After a trip to AA with his sister – “I fell asleep on her shoulder, smelling of vodka” – he returned to his flat where, a few nights later, he had a withdrawal related seizure. He bit his tongue down the middle and ended up in hospital. “That was the moment when the world completely changed. I was never really going to get clean until I had a seizure . . . My self identity was, ‘I can’t cope with anxiety, I need to take heroin’. The seizure cracked that shell, and it just opened the door to look at the world in another way. It just broke me mentally, emotionally and physically. It was like I was dead inside afterwards. There was nothing inside of me.”

He didn’t even have the strength to score drugs at that point, which meant that several weeks later, the benzodiazepine was out of his system and he was in a detox centre coming off heroin and methadone. While there he began reading about mindfulness and psychology and eastern philosophy. He kept a diary, and wrote several overly earnest letters to his family. “I genuinely believe the most clarity I ever had in my life was when I was in detox,” he says.

This was difficult for some members of his long-suffering family to take. “The addict mind kicked in and I thought I was a sage,” he says. “I told my sister, ‘I have a secret. I’ll tell you about when I get out’, not realising that I had put them through torture for years. A few weeks after they thought I was dead I’m sending them letters [saying things like], ‘eat strawberries and really feel the strawberry.’ ”
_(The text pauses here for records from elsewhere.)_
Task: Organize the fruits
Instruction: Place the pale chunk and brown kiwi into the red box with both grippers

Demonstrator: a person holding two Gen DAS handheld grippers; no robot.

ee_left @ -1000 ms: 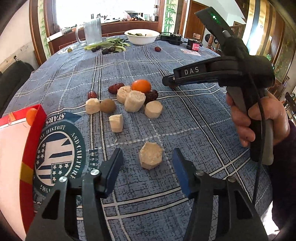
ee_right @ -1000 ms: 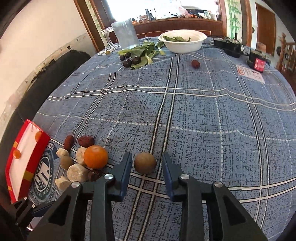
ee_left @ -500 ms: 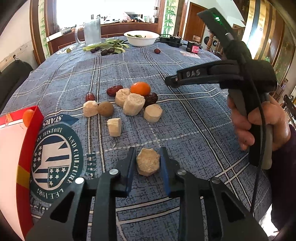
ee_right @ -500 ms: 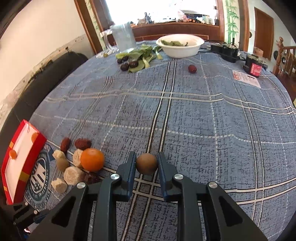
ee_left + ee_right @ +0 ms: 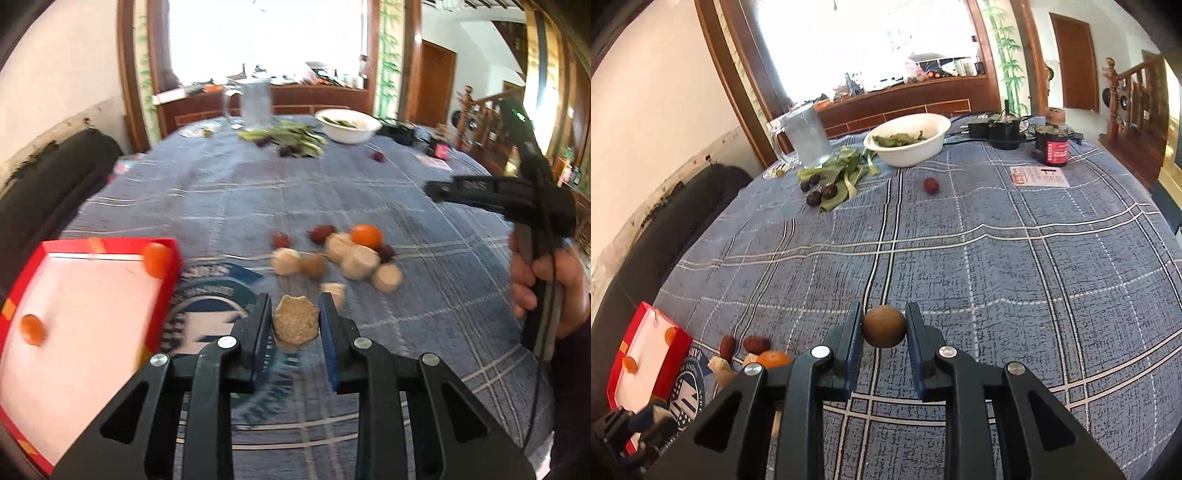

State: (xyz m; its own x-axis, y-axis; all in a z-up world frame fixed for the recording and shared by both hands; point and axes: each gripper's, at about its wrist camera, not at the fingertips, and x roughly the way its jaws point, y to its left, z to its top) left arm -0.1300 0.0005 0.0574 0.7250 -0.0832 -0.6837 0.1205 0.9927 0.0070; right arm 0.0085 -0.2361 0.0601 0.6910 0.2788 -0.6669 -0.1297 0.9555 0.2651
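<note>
My left gripper (image 5: 295,325) is shut on a pale beige cut piece (image 5: 295,323) and holds it above the blue cloth, just right of the red tray (image 5: 92,244). My right gripper (image 5: 884,326) is shut on a round brown fruit (image 5: 884,326), lifted over the middle of the table; the same gripper shows at the right of the left wrist view (image 5: 517,192). A heap stays on the cloth: an orange (image 5: 365,236), dark red dates (image 5: 322,232), several pale pieces (image 5: 360,261) and another brown fruit (image 5: 314,265).
The red tray's printed orange spots (image 5: 158,259) show at left. At the far end stand a white bowl of greens (image 5: 908,138), a glass jug (image 5: 807,134), leaves with dark fruits (image 5: 827,184), a lone red date (image 5: 931,185) and a red-labelled jar (image 5: 1054,147).
My left gripper closed on the pale piece, lifted it and swung left toward the red tray. My right gripper closed on the brown fruit and raised it off the cloth.
</note>
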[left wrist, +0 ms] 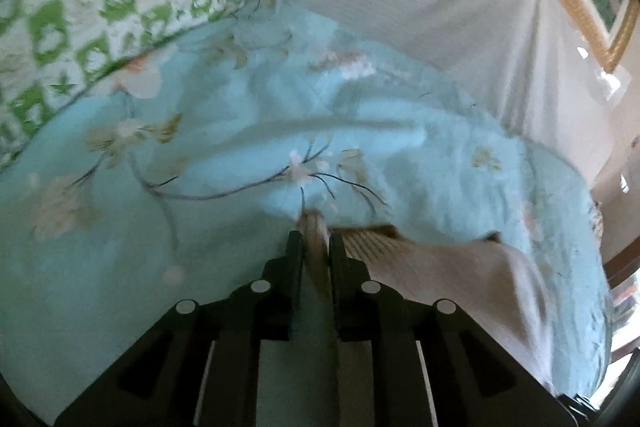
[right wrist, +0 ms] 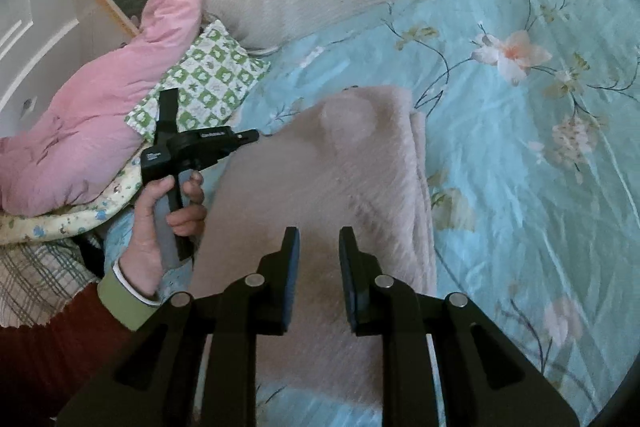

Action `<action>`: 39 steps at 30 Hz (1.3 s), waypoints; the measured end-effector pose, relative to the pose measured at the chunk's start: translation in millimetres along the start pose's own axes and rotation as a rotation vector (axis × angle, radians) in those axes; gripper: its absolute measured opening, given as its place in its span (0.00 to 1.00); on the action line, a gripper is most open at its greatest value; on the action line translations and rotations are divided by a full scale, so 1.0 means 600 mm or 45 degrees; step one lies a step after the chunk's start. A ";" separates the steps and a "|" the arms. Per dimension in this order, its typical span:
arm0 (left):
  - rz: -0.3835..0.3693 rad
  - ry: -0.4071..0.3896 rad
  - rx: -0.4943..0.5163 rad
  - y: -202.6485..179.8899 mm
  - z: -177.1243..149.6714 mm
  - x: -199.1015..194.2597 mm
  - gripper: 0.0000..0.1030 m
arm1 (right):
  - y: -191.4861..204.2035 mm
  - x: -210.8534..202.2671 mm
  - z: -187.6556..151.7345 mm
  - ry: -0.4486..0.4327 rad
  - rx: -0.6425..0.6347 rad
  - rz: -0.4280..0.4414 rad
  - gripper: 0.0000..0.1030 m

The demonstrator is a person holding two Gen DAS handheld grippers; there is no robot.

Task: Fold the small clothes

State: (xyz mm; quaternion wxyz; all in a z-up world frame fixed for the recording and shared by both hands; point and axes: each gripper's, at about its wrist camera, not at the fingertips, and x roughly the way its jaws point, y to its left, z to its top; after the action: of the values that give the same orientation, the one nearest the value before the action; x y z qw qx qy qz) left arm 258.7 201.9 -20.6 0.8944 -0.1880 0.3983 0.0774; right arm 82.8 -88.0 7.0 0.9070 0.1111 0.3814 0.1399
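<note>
Left gripper (left wrist: 315, 239) pinched an edge of the pale pink fuzzy knit garment (right wrist: 320, 179) between its jaws, right gripper (right wrist: 319, 239) hovered over it slightly spread, empty; thin pinch could slip mid-fold.

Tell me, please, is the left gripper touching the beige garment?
Touching. In the left wrist view, the left gripper has a fold of the beige garment pinched between its nearly closed jaws.
</note>
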 end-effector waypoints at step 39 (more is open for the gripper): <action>0.122 0.007 0.208 -0.084 -0.438 -0.320 0.80 | 0.060 -0.130 -0.176 0.027 -0.189 -0.249 0.75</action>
State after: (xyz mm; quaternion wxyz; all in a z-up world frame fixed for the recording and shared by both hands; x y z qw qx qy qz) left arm -35.3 53.2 -24.9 0.9010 -0.0955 0.4142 0.0868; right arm -51.9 -70.8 -2.3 0.9179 0.0045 0.3887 0.0798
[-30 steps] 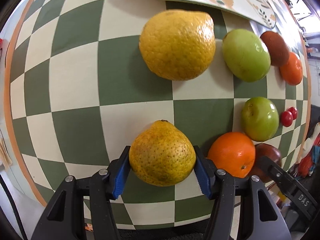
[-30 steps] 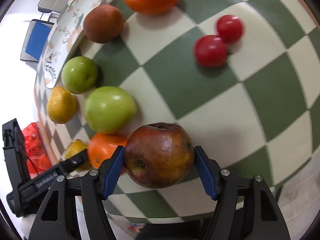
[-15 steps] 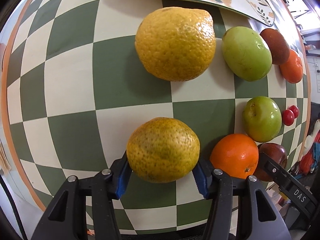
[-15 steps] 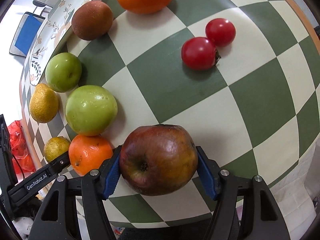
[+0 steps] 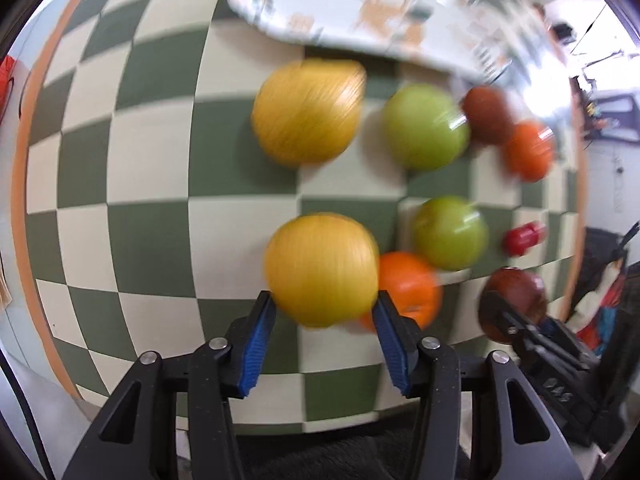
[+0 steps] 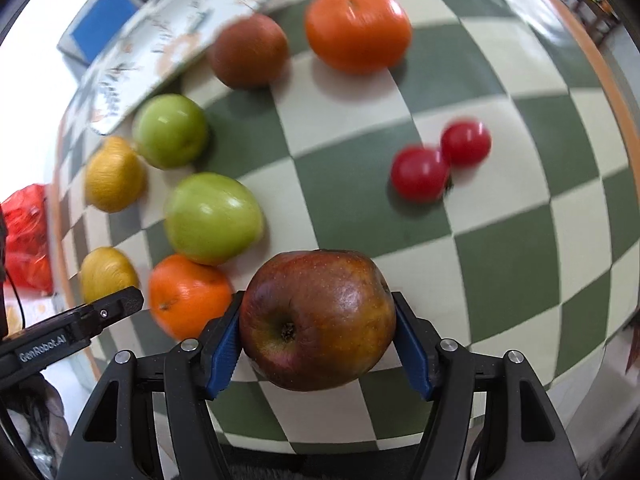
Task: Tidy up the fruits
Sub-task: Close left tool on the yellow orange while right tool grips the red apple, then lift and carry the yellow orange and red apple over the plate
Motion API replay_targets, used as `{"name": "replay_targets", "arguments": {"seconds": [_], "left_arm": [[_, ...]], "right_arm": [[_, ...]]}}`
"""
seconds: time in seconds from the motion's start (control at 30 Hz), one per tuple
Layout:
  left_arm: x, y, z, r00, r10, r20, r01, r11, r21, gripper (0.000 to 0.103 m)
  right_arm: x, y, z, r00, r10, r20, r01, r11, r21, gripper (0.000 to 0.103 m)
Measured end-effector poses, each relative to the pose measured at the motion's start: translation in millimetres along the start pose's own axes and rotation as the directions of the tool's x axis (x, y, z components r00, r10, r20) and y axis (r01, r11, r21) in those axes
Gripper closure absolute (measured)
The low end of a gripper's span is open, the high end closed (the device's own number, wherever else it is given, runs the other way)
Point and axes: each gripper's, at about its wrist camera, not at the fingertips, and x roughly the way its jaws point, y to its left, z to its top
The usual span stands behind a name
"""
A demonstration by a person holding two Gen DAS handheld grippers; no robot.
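My left gripper is shut on a yellow citrus fruit and holds it above the checkered table; the view is blurred by motion. My right gripper is shut on a dark red apple, also seen at the right in the left wrist view. On the table lie a second yellow citrus, two green apples, two oranges, a brown fruit and two small red tomatoes.
A patterned plate lies at the table's far edge beyond the fruit. A red bag sits off the table's left side. The table has an orange rim.
Both grippers have lifted and pulled back with their fruit. In the left wrist view the held citrus now overlaps the near orange, and the scene has shifted left.
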Motion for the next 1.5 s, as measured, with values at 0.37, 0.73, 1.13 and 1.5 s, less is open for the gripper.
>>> {"name": "replay_targets", "arguments": {"seconds": [0.37,0.73,1.13,1.5], "left_arm": [[-11.0,-20.2,47.2,1.0,0.016,0.012,-0.015,1.0,-0.005,0.067],[25.5,1.0,64.8,0.997,0.071,-0.035,-0.072,0.996,-0.049,0.047],[-17.2,9.9,47.2,0.995,0.003,0.098,-0.001,1.0,-0.029,0.047],[-70.4,14.5,163.3,0.978,-0.063,0.199,0.081,0.993,-0.085,0.047]], "right_arm": [[-59.5,23.4,77.3,0.996,0.042,0.084,-0.023,0.977,-0.211,0.033],[-25.1,20.5,95.2,0.997,0.08,0.012,-0.075,0.968,-0.241,0.033],[-35.6,29.4,95.9,0.996,0.083,0.027,-0.073,0.962,-0.265,0.033],[-59.8,78.3,182.8,0.983,0.143,0.115,-0.109,0.959,-0.262,0.033]]}}
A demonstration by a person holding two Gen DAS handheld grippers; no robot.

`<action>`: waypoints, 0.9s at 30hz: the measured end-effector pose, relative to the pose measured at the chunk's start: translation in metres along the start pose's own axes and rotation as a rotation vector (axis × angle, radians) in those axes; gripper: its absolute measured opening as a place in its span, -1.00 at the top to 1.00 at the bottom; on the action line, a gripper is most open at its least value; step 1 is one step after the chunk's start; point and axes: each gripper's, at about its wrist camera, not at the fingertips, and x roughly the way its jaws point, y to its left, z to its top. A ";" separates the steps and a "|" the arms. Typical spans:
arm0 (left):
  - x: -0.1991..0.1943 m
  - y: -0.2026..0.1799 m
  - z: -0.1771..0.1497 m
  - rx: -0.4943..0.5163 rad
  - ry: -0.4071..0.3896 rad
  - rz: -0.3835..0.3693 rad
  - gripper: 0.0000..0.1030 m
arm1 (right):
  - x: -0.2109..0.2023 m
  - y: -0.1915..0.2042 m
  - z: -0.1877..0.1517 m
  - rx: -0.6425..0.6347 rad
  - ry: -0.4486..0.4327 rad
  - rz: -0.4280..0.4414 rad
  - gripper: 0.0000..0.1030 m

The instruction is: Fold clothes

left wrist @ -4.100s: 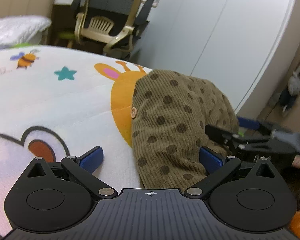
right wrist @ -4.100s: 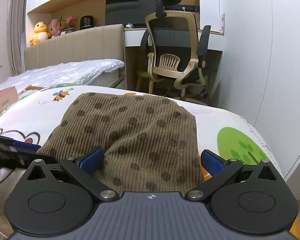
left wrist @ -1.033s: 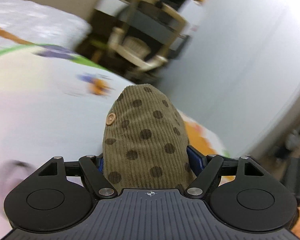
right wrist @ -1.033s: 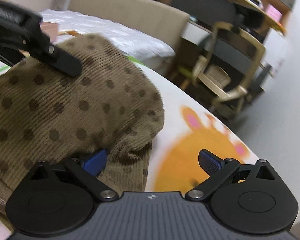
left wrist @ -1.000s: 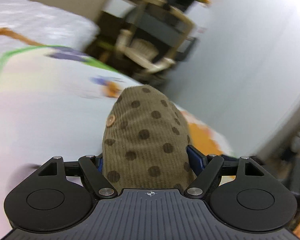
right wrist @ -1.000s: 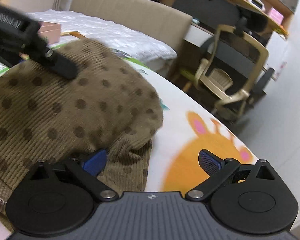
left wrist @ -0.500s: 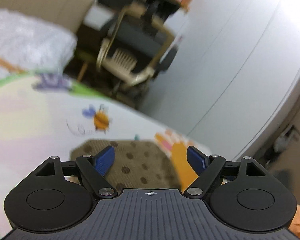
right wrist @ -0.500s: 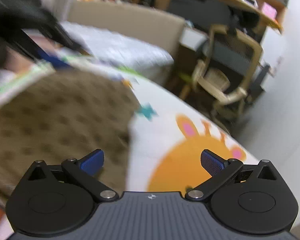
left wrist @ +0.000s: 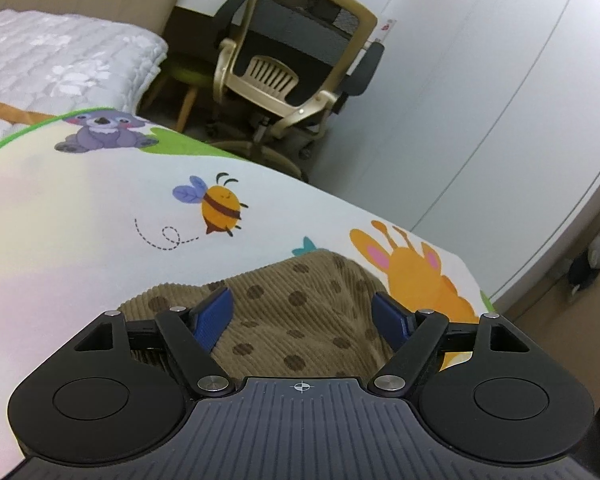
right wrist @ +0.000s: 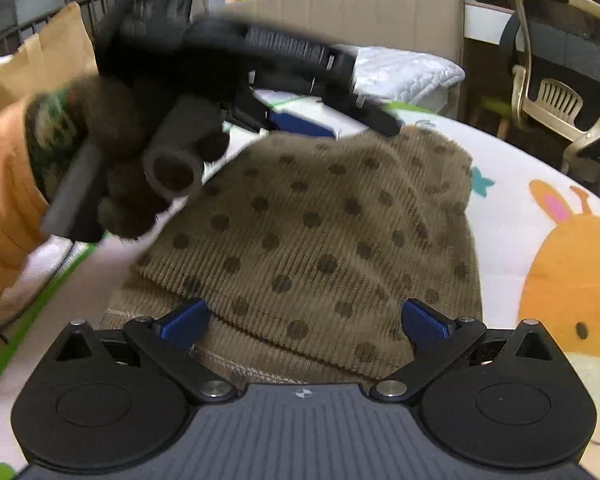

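Observation:
A brown corduroy garment with dark dots lies folded on a cartoon-print mat; it also shows in the left wrist view. My left gripper is open just above the garment's far edge, holding nothing. In the right wrist view the left gripper shows blurred over the garment's far side, held by a dark-gloved hand. My right gripper is open and empty over the garment's near edge.
A gold-framed office chair and a green stool stand past the mat's far edge. A white quilted bed lies at the far left. A white wardrobe wall runs along the right. The giraffe print lies right of the garment.
My left gripper carried the garment's end over, let go and opened. My right gripper also released the cloth. The garment now lies flat, folded on the mat.

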 end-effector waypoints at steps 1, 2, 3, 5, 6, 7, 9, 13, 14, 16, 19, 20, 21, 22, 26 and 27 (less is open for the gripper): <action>0.000 0.000 0.000 0.006 -0.001 0.000 -0.59 | -0.008 -0.005 0.004 0.011 -0.024 -0.005 -1.00; 0.000 0.000 -0.001 0.012 -0.003 0.000 -0.59 | -0.015 -0.010 0.008 0.026 -0.048 -0.013 -0.97; 0.000 0.001 -0.001 0.010 -0.007 -0.004 -0.59 | -0.021 -0.017 0.011 0.049 -0.070 -0.026 -0.92; 0.000 0.002 -0.002 0.006 -0.015 -0.011 -0.60 | -0.024 -0.034 0.014 0.112 -0.081 -0.059 -0.72; -0.001 0.003 -0.003 0.011 -0.019 -0.013 -0.60 | -0.025 -0.043 0.015 0.146 -0.080 -0.076 -0.68; -0.006 0.002 -0.003 0.008 -0.033 -0.010 -0.60 | -0.024 -0.053 0.016 0.178 -0.075 -0.095 -0.56; -0.015 0.001 -0.004 0.002 -0.060 -0.005 -0.60 | -0.020 -0.069 0.010 0.230 -0.055 -0.119 -0.37; -0.057 0.003 -0.018 -0.010 -0.147 -0.029 -0.83 | -0.024 -0.085 -0.004 0.281 -0.035 -0.120 -0.25; -0.069 0.004 -0.023 -0.010 -0.160 -0.027 -0.83 | -0.025 -0.086 -0.006 0.287 -0.035 -0.115 -0.26; -0.080 0.013 -0.034 -0.045 -0.145 -0.008 -0.83 | -0.015 -0.086 -0.005 0.306 -0.033 -0.097 -0.26; -0.084 0.029 -0.053 -0.130 -0.098 -0.003 -0.83 | 0.006 -0.084 -0.004 0.325 -0.027 -0.074 -0.23; -0.082 0.033 -0.057 -0.149 -0.085 -0.004 -0.78 | 0.012 -0.082 -0.003 0.322 -0.027 -0.070 -0.01; -0.079 0.036 -0.061 -0.169 -0.071 -0.004 -0.73 | 0.018 -0.081 -0.002 0.319 -0.027 -0.066 0.21; -0.077 0.039 -0.065 -0.189 -0.057 -0.004 -0.62 | 0.018 -0.077 0.000 0.309 -0.036 -0.060 0.68; -0.086 0.038 -0.061 -0.182 -0.079 -0.020 -0.36 | -0.023 -0.051 0.014 0.231 -0.120 -0.023 0.96; -0.090 0.037 -0.058 -0.174 -0.093 -0.015 -0.36 | -0.032 -0.048 0.014 0.229 -0.123 -0.006 0.96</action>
Nonetheless, he embraced learning and never let go of it. “From a neuroscience perspective, if we have that dopamine hit – drug, drug, drug, drug, drug – and you get clean and don’t hook that little dopamine hit on to something else, you are going to feel crap. And what do you do when you feel like crap? You use drugs. I think what saved me was I hooked my dopamine receptors on to a new drug and that drug was learning. I think it’s really important to try to find what is the positive new drug for someone, and over time help them find balance. I’ve never found balance. I’m still obsessed about learning. That’s okay. We call it ‘drive’. We don’t call it ‘addiction’ anymore.”

Since then, Pennie has completed a degree in psychology in NUI Maynooth, is studying for a fully-funded PhD at the institute of neuroscience in TCD, and slowly building a reputation as a speaker and a lecturer. He's interested in the space where eastern philosophies of mind intersect with western psychology, and over the course of our chat, he quotes thinkers like Anthony de Mello, Eckhart Tolle and Viktor Frankl.

Things haven’t always gone smoothly, he says, but he insists that he’s “the happiest person I know”. He is very close with his family. He has come up with 200 tools for life, at first to help himself, but which he now imparts to clients in one-on-one sessions and to rooms full of people as a speaker. He lectures in the neuroscience of mindfulness at UCD and the neuroscience of addiction in TCD. In his spare time, he has been interviewing business leaders and public figures about their own strategies for life, and is hoping to turn his findings into another book.

He talks about the importance of affirming your own values (his include “boldness, connection, open mindedness”), and visualising the things you want to achieve. When he got a box of his books from the publisher, he tells me he was so excited he hurt his hand opening the box. “I’ve been as honest as I could. My main mantra in life is, ‘be true to your wonderfully weird self’. I just let the truth out.”

  • Bonus Time by Brian Pennie is published by Gill Books.